Automakers Ask Congress for 'Immediate' Funding

Detroit's automakers appealed to congressional leaders Thursday for $25 billion more in federal loans, low-interest emergency borrowing and a share of the Wall Street bailout to help rescue an ailing industry battered by the economic crisis.

The talks with House Speaker Nancy Pelosi, D-Calif., and Senate Majority Leader Harry Reid, D-Nev., came as General Motors Corp. and Ford Motor Co. were poised to announce billions more in losses and further job cuts Friday, and as GM's president for North America said the next 100 days would be critical for his company and the industry.

GM, Ford and Chrysler LLC pledged to work with the leaders "to ensure immediate and necessary funding to keep the auto industry viable and its transformation on track during this critical time," according to a GM statement.

Pelosi told reporters at the start of the meeting that the discussions would focus on "how we can work together to go forward to ensure the viability of that important industry, looking out for the taxpayer and looking out for the worker."

Later in the day she said: "It is essential that we preserve our manufacturing and technology base in this country. Today, the Democratic leadership discussed how to protect hundreds of thousands of workers and retirees, safeguard the interests of American taxpayers, and use cutting-edge technology to transform blue-collar jobs to green collar jobs for generations to come."

GM said the additional federal support would allow "a competitive" auto industry "to contribute to our nation's economic revival." The executives, who were joined by the president of the United Auto Workers, declined comment to reporters between the private meetings.

They sought an additional $25 billion in federal loans for future health care payments for retirees. They also want lawmakers' help in winning access to the $700 billion financial bailout being run by the Treasury Department and to low-rate emergency borrowing from the Federal Reserve's discount window, used in normal times by banks.

The loans would help the companies make required payments to health care trust funds that were created as part of a 2007 labor deal.

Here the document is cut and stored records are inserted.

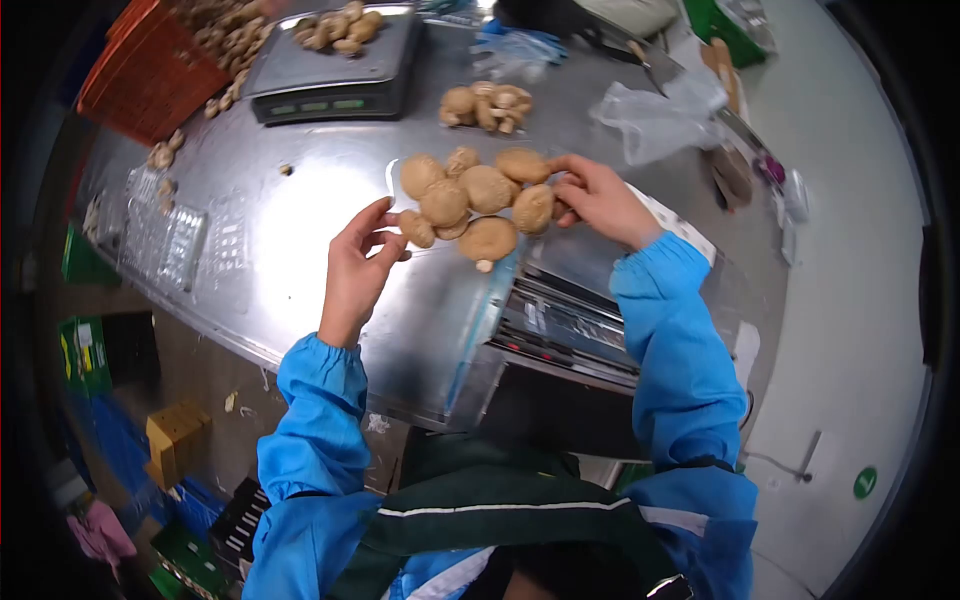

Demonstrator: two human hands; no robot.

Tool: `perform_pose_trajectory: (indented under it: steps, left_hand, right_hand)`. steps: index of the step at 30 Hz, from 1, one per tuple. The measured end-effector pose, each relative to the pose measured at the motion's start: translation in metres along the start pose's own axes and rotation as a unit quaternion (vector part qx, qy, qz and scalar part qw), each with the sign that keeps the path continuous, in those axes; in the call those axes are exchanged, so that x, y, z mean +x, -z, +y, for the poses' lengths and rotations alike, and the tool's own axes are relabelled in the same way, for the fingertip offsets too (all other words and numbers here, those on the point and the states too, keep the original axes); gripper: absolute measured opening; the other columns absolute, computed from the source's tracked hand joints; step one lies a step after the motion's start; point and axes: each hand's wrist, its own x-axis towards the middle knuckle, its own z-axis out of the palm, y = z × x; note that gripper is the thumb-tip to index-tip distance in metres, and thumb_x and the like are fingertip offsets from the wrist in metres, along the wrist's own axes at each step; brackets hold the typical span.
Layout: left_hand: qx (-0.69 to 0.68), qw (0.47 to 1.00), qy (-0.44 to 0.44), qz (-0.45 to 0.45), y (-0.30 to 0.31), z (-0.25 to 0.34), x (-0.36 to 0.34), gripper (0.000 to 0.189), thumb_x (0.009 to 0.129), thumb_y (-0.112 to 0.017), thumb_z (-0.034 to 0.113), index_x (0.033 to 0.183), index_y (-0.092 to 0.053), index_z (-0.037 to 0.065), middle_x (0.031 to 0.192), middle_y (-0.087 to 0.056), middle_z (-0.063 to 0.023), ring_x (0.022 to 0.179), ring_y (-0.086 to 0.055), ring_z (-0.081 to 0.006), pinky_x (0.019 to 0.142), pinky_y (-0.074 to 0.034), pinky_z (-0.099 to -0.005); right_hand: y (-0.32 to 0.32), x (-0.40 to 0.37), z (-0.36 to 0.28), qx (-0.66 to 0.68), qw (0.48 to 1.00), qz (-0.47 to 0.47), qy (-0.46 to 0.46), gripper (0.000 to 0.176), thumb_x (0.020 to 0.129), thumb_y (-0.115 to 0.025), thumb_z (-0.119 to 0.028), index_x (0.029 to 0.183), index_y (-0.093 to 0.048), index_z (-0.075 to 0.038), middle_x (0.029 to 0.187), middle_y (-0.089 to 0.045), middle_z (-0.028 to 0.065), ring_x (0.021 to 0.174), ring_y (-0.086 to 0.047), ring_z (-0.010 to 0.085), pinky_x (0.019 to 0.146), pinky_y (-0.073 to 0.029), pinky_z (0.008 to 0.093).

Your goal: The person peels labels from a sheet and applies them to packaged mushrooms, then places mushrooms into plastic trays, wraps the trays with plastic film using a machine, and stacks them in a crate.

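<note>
A cluster of tan-capped mushrooms [487, 190] sits close together between my two hands, over the metal table. On its left side, the bent fingers and thumb of my left hand [362, 258] close at the edge of a small mushroom [416, 229]. My right hand [604, 204] curls in from the right, its index finger at the upper right cap and its thumb side against a mushroom [533, 209] standing on edge. The front mushroom [487, 239] shows its pale stem toward me. What lies under the cluster is mostly hidden by the caps.
Behind the cluster lies a smaller mushroom group [486, 107]. A scale [335, 75] bearing mushrooms stands at the back, beside an orange crate [150, 75]. Clear plastic trays [165, 232] lie left. A wrapping machine [565, 318] is at the front right; plastic bags [660, 115] lie beyond.
</note>
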Motion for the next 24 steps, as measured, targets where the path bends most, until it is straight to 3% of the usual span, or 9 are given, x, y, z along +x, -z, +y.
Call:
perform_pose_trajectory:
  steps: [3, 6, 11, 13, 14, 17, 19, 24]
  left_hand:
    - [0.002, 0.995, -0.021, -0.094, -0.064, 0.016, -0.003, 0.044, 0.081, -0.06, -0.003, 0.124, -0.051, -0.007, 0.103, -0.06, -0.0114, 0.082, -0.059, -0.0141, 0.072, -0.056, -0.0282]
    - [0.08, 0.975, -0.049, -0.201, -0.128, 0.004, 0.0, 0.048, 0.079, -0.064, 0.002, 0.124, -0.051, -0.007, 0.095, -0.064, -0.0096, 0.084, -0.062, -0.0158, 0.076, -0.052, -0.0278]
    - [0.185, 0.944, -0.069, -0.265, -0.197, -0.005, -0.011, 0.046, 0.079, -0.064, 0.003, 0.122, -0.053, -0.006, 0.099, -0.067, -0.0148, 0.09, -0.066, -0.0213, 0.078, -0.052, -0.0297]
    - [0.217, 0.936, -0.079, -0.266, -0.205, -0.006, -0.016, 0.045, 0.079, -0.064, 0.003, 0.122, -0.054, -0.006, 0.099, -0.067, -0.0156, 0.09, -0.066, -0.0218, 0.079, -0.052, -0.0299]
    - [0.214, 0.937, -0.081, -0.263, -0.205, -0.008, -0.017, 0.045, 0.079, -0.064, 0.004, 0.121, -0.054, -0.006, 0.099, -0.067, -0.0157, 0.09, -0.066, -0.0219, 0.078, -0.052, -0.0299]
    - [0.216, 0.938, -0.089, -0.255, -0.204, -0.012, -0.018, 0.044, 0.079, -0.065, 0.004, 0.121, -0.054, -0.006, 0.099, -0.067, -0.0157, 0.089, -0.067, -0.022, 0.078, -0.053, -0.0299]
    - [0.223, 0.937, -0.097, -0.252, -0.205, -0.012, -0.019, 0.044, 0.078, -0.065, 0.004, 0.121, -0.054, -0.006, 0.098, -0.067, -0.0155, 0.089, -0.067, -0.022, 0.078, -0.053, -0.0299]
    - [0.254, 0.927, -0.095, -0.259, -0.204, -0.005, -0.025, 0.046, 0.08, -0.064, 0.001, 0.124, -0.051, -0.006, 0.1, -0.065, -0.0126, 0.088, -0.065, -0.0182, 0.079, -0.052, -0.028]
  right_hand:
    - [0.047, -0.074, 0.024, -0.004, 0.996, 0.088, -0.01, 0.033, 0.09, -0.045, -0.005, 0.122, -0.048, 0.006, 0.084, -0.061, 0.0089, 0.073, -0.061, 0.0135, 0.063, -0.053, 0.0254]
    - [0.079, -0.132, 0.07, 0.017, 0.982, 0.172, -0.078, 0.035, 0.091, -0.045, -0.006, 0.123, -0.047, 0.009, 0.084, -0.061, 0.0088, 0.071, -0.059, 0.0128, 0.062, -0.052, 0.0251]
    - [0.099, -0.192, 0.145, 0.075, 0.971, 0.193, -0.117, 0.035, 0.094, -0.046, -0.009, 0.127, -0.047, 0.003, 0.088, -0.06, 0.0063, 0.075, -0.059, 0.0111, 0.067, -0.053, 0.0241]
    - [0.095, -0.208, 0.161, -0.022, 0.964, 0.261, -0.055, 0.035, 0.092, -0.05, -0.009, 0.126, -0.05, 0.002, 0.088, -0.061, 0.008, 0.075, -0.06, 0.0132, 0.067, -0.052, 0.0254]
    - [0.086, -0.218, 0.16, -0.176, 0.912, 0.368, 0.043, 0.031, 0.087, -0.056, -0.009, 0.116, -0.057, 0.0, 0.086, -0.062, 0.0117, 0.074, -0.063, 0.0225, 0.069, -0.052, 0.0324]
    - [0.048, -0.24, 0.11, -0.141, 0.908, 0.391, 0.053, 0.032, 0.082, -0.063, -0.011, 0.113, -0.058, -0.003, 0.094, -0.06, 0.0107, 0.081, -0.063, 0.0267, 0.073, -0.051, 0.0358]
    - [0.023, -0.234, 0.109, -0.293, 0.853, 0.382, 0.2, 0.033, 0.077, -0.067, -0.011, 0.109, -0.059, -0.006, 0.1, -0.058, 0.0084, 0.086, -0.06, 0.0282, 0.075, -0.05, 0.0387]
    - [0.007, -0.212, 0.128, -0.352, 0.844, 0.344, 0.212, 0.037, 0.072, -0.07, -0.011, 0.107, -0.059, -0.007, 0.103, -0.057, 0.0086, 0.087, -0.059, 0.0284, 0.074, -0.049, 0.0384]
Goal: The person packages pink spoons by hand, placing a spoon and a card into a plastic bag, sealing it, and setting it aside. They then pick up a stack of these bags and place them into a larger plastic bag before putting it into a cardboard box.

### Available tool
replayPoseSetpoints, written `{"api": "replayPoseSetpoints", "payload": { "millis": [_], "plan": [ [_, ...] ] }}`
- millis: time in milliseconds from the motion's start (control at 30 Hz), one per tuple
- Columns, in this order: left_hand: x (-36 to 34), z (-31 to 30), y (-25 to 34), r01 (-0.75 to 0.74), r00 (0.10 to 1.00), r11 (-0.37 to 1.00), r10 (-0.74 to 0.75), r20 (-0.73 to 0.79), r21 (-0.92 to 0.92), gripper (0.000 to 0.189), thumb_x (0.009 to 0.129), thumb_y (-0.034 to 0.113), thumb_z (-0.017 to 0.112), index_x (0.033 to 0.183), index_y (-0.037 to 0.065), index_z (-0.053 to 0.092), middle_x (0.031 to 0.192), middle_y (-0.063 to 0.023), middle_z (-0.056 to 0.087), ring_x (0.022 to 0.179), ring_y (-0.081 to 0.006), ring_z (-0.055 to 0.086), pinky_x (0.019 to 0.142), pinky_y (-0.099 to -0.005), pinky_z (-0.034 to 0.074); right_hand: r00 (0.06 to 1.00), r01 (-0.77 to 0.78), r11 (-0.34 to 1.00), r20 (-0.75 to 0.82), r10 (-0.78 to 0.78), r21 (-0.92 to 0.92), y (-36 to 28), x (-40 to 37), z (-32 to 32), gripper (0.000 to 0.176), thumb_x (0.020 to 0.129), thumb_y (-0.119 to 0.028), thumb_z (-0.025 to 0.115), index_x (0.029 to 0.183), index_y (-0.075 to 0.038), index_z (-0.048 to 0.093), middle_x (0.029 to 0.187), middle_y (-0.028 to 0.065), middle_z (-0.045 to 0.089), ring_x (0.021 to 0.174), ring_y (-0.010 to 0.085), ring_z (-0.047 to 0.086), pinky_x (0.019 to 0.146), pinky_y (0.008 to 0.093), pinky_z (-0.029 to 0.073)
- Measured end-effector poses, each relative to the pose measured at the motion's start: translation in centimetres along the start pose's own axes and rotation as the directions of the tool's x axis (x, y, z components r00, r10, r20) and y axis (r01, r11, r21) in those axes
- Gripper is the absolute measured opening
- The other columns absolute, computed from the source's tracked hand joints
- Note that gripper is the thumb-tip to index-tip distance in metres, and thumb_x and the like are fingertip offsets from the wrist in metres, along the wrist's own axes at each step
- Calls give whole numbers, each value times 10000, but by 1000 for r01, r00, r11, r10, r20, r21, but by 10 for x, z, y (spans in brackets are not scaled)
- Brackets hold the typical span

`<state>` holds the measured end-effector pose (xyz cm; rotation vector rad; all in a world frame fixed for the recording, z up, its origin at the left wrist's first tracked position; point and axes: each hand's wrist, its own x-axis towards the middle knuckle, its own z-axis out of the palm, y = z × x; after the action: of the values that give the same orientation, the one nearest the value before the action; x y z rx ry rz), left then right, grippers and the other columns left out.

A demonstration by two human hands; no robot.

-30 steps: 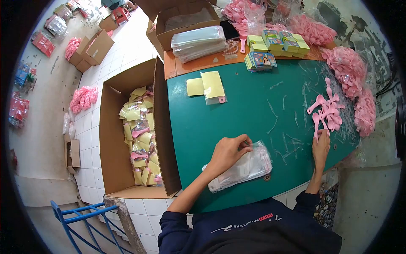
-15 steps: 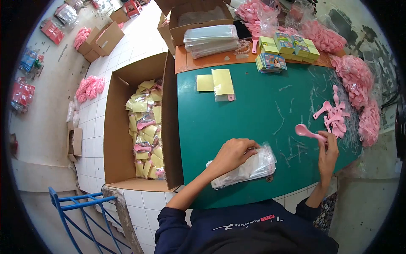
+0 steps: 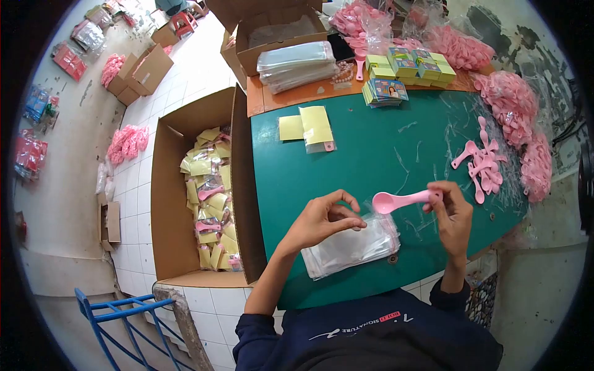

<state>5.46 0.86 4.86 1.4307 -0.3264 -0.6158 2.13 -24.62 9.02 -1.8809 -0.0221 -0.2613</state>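
A pink measuring spoon [image 3: 396, 201] is pinched by its handle end in my right hand [image 3: 454, 219]. Its bowl points left, above the far right corner of a stack of clear plastic bags [image 3: 352, 250]. My left hand [image 3: 325, 219] is over the far left part of that stack, thumb and fingers curved but apart, with nothing visible between them. Several loose pink spoons [image 3: 486, 164] lie in a heap at the table's right side. Farther left on the green table [image 3: 365, 154] rest two bagged yellow cards [image 3: 317, 127].
Left of the table stands a tall cardboard box [image 3: 241, 185] holding several packed yellow cards and spoons. Along the back are bundled plastic sleeves [image 3: 297, 65], card stacks [image 3: 411, 68] and an open carton [image 3: 278, 37]. Bagged pink spoons [image 3: 507, 105] line the right edge. A blue metal frame [image 3: 124, 315] is lower left.
My right hand has brought the spoon left, toward my left hand. My left hand has lifted from the plastic bags and its fingers have spread. The view has shifted slightly.
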Motion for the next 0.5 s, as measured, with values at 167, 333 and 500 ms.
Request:
{"api": "replayPoseSetpoints", "payload": {
  "millis": [167,333,500],
  "plan": [
    [4,-2,7,-9,998,1000,11,-70,18,243,833,127,664,1016,5,561,849,-96,692,806,-115,651,746,-252,507,993,116,987,-20,-114,107,-21,13,13,206,835,14,613,1015,22,512,788,79,606,675,96,593,609,216,489],
    [13,-1,27,-48,993,999,48,-109,-5,296,822,71,663,1087,-11,559,876,-107,679,837,-121,637,751,-242,496,980,191,980,42,-193,46,-36,28,26,197,823,8,634,962,9,495,778,84,616,677,106,607,599,224,496],
    [32,-3,49,-171,982,985,170,-84,-2,327,853,89,628,1161,15,545,958,-111,673,891,-132,628,789,-259,497,895,393,916,258,-364,-73,-45,58,37,220,826,-47,656,961,-23,485,756,65,619,660,135,621,600,233,501]
  ]
}}
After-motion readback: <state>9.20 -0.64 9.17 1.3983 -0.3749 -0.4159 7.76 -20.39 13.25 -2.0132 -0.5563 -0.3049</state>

Last month, Congress approved $25 billion in low-interest loans for domestic automakers and suppliers to retool plants to build fuel efficient vehicles. But congressional allies of the industry have said the money will not be available quickly enough to help.

Rep. John Dingell, D-Mich., a longtime advocate for the industry, said the meeting was productive but did not address the specifics of the industry's request.

"They're not seeking money just to spend it," he said. "They're seeking money to invest in jobs and opportunities for American workers and American industry.

U.S. auto sales declined to their lowest level in more than 17 years last month, leading some executives to predict dire consequences if the economy did not improve. The companies want Pelosi to included the new money in an economic aid plan if the House returns for a postelection session.

Alan Reuther, the UAW's legislative director, said the executives — Chrysler's Bob Nardelli, Ford's Alan Mulally and GM's Rick Wagoner — and union president Ron Gettelfinger came to Washington to make the case for more federal assistance "to help the companies through this severe economic credit crisis."

GM has talked to Cerberus Capital Management LP, the majority owner of Chrysler LLC, about acquiring Chrysler. GM reportedly is seeking Chrysler's $11 billion in cash and federal aid to make the deal happen.

Auto industry officials did not expect the companies to ask Pelosi for Congress' help in financing a merger. Gettelfinger has expressed concern that a GM acquisition of Chrysler would lead to massive job losses.

On the health care issue, Reuther said the companies are required to provide $15 billion to the fund in January 2010 and an additional $15 billion by 2012. He said $25 billion more from Congress would give the companies a better chance of immediately lining up other financing because most of the health care trust fund payments would have been covered.

President-elect Obama expressed support for an additional $25 billion in loans on the condition that the money would go toward helping the industry build fuel efficient cars. Obama has said he would meet with industry leaders and the UAW quickly to talk about helping automakers. A meeting has yet to be scheduled.